In a mothering voice, Lavinia urges Orin to be brave before this test and face the house. There are no ghosts. As she leads him up the steps, Orin stammering points out the last place he saw Christine alive. Lavinia declares all that finished: the dead have forgotten them, and they the dead. They go inside.
"The Haunted" begins once again before the Mannon house with another chorus of townsfolk serving as backdrop to the major players. Here the chorus, a group of drunken, grotesquely boyish old men, prepares the way for the dead's second "homecoming." Though this scene about ghosts is played for comic relief, Seth quickly admits that there may be something rotten in the house's walls. As the title of the third installment suggests, the Mannon house, with its shutters boarded up and its furniture covered, has decidedly become a haunted one, the ancestors waiting to exact their vengeance.
Notably, the ghost Small supposedly sees is that of Ezra in his judge's robes—the implication being of course that he simply came upon the portrait in the study. This apparition once again introduces the tropes of judgment, accusation, and punishment that recur throughout the trilogy. As in the previous plays, the father continues to make himself felt in his symbolic form, such as statues and portraits. Here, however, the dead also come home to the Mannon manor in the form of the living. Chillingly, brother and sister arrive from their trip East as the reincarnations of their mother and father. Lavinia has acceded to femininity in taking her mother's place. She has become beautiful and seductive in identification with Christine, an identification involving the murder and incorporation of the maternal other. Similarly the haggard Orin appears the spitting image of his father, bearing his military gait and statue-like stiffness. Mother and Husband/Son have returned anew, ready to rehearse the fate of those who precede them.

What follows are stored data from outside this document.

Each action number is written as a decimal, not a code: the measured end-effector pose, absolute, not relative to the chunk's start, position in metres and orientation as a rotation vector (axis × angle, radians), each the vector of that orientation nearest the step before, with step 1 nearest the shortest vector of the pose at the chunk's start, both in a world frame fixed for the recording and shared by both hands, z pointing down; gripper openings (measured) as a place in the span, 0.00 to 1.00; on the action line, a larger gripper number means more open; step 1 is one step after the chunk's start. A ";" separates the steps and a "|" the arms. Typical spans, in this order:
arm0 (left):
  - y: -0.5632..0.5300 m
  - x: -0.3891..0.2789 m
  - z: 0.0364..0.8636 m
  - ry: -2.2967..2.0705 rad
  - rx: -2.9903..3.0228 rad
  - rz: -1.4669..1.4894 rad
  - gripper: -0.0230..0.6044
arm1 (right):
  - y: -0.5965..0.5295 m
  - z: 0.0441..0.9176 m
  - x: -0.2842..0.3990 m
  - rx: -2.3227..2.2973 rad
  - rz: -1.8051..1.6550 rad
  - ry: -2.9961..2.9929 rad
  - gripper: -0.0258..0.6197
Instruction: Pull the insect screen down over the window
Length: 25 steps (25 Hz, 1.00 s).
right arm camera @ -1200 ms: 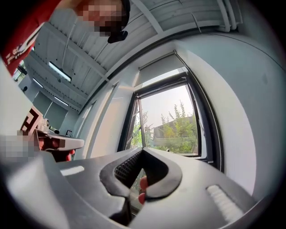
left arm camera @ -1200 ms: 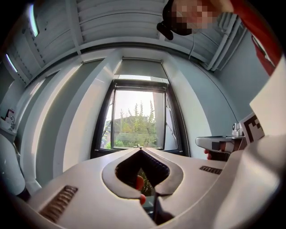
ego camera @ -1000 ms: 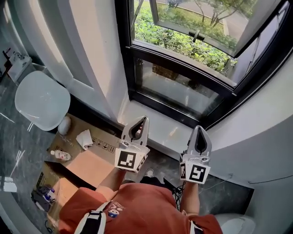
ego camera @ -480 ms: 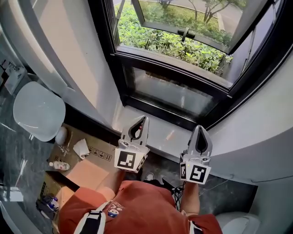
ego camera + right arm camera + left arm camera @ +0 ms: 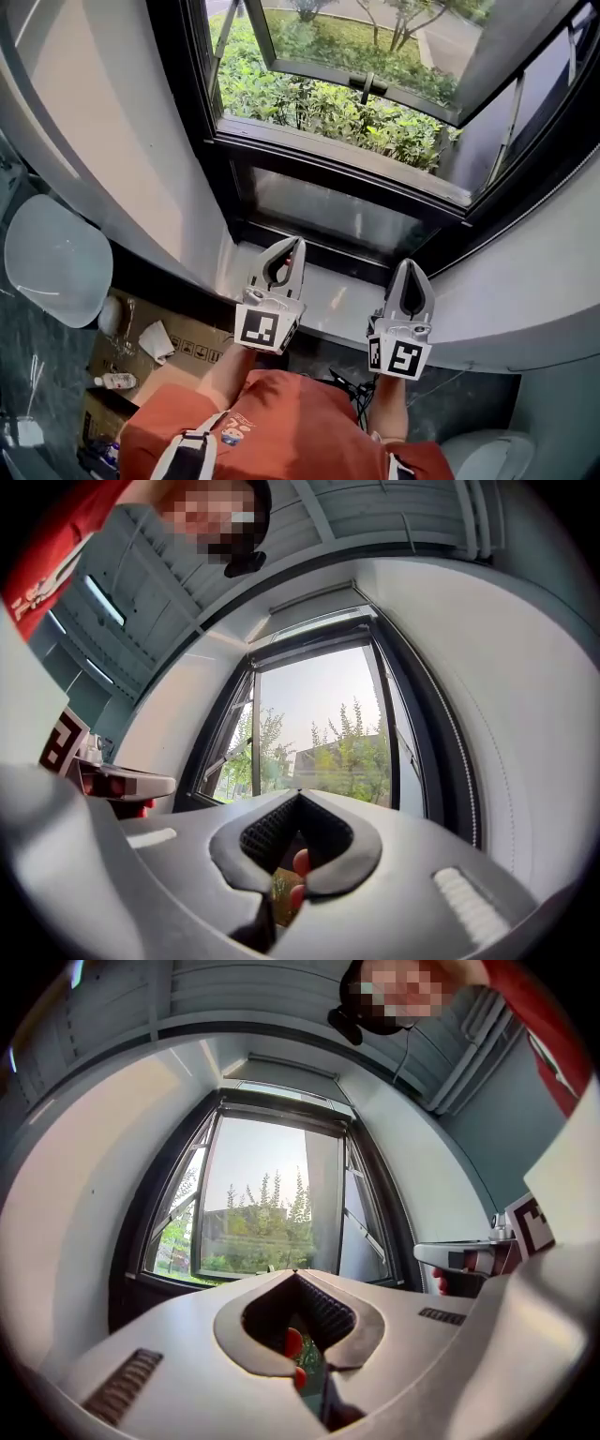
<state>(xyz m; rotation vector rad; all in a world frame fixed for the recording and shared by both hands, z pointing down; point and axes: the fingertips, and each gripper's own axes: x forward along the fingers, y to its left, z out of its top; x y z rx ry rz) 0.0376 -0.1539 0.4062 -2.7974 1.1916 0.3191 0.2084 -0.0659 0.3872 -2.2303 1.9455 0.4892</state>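
**Two shut grippers raised toward an open window, the screen apparently still up**

A person in an orange shirt (image 5: 281,422) is standing at a tall window (image 5: 347,122) with a dark, matt metal frame set in smooth white walls. A hinged sash (image 5: 367,86) is swinging outward over leafy green shrubs (image 5: 319,108). Below it a fixed glass pane (image 5: 328,211) is reflecting light above a flat white sill (image 5: 328,291).

The left gripper (image 5: 294,244) and the right gripper (image 5: 410,265) are made of pale grey moulded plastic, each carrying a cube with black square markers. They are hovering side by side over the sill, apart from each other, pointing toward the window and tilting slightly upward. In its own view, each gripper (image 5: 295,1277) (image 5: 298,799) is showing ribbed black pads with the jaws pressed together, pinching nothing.

The insect screen (image 5: 281,1117) is appearing only as a thin dark bar across the top of the opening. The curved lens is making this hard to confirm. Beneath it, sky and trees are showing clearly.

A brown cardboard box (image 5: 178,337) is lying on the floor at the left.
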 end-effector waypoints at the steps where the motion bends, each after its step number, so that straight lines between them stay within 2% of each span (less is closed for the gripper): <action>1: -0.163 0.039 0.404 1.179 -2.801 0.326 0.04 | -0.073 0.385 0.209 -2.240 0.496 1.931 0.05; 10: -0.231 0.036 0.391 1.124 -2.845 0.336 0.04 | -0.124 0.376 0.207 -2.331 0.512 1.855 0.05; 25: -0.258 0.049 0.384 1.141 -2.821 0.349 0.04 | -0.154 0.366 0.226 -2.293 0.525 1.851 0.05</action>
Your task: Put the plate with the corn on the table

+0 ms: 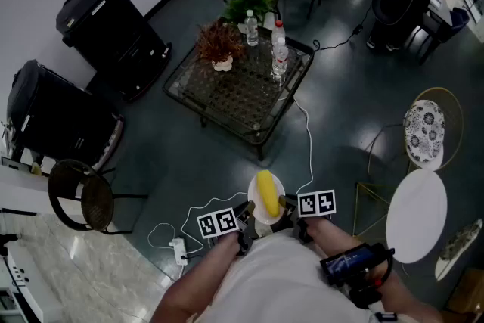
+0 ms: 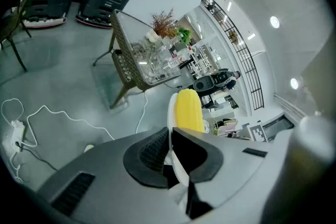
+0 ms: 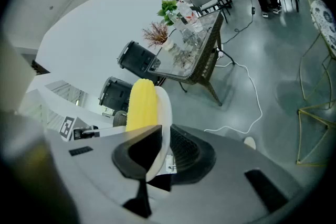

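Left gripper [image 2: 169,147] and right gripper [image 3: 157,152] fingers [image 3: 185,150] clamp opposite plate [image 1: 252,197] rims, corn [image 1: 266,191] between.

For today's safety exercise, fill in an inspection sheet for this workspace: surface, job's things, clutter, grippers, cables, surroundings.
Surface: glass table ahead, near part bare.
Job's things: corn on white plate, held above the floor.
Clutter: two bottles and two plants at table's far side.
Grippers: left gripper and right gripper, jaws shut on plate's opposite rims.
Cables: white cable and power strip on floor.
Surroundings: black cases, chairs, round white table.
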Demonstrator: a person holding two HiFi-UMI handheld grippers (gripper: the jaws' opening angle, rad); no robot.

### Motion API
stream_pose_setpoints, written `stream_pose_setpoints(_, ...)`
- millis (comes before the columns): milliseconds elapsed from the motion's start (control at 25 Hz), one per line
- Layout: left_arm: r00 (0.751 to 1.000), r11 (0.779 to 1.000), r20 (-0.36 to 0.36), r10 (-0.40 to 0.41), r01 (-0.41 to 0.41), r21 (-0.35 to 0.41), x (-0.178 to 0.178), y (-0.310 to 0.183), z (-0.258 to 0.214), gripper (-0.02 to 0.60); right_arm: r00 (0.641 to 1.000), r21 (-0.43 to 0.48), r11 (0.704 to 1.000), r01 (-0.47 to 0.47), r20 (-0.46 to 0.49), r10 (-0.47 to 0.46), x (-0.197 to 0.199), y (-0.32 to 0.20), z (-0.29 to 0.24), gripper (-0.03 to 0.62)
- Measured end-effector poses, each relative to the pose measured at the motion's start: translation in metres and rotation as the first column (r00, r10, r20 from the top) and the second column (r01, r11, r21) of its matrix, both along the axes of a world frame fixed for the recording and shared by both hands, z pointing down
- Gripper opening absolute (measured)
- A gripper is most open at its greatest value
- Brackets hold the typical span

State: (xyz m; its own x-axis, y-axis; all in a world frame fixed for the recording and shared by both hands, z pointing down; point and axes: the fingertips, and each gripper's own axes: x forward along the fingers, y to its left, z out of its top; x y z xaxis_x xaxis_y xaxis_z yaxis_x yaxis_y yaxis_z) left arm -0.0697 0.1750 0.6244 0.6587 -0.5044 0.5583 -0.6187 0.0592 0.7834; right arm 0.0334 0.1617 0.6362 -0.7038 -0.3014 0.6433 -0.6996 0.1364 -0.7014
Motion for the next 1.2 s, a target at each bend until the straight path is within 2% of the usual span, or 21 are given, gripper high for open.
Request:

In their new incarnations, Orin and Lavinia are substitutes for the Mother-Son pairs that appear throughout the trilogy. Their status as substitutes partially explains why O'Neill continuously describes them through series of correspondences to aesthetic objects—masks, portraits, statues, and automata—objects that substitute for the human form. Substitution is the necessary effect of Lavinia and Orin occupying the Mother and Son's places in an Oedipal drama that precedes and determines them.
As substitutes for the lovers who precede them, they will similarly take substitute love objects to complete the narrative they are doomed to repeating. Thus, as O'Neill begins to intimate here, Peter will come to figure as Lavinia's Brant and Hazel as another of Orin's maternal "lost islands." What O'Neill describes in his work diary as Peter and Hazel's "characterlessness" likely facilitates the Mannon children's projective fantasies.
Lavinia leads her brother to the house under the guise of confronting the ghosts that await them. This confrontation, however, involving an almost mantra-like recitation to ward off evil, is more an exorcism than an effort at remembrance or mourning. Lavinia brusquely insists that there are no ghosts and demands that Orin put his memories in the past. Orin, on the other hand, transfixed by the memory of his mother's last moments, has returned to repay the debt to the dead and fulfill the Mannon destiny.